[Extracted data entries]
★ ★ ★ ★

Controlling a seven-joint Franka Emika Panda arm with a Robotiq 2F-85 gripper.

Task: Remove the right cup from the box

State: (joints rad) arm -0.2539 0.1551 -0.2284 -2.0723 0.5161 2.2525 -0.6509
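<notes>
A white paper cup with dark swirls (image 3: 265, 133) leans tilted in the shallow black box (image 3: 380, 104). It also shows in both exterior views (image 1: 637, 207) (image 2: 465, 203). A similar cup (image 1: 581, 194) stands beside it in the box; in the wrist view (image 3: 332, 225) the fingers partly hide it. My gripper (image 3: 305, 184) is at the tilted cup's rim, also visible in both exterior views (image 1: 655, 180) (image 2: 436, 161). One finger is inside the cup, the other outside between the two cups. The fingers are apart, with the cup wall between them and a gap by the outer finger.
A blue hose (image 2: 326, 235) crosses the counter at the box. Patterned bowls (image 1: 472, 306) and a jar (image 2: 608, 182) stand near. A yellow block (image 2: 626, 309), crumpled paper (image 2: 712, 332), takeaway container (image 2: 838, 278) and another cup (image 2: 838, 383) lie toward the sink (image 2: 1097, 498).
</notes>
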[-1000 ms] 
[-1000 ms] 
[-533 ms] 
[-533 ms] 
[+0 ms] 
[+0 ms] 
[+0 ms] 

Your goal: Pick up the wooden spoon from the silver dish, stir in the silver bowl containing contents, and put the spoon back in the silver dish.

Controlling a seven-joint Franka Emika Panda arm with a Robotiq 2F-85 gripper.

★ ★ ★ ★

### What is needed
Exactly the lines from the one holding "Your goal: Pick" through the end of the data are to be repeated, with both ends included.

### Completed task
Your goal: Pick up the wooden spoon from the silver dish, stir in the silver bowl containing contents, and put the spoon back in the silver dish.

Controlling a seven-joint Franka Emika Panda arm with a Robotiq 2F-85 gripper.

The response to this exercise is done.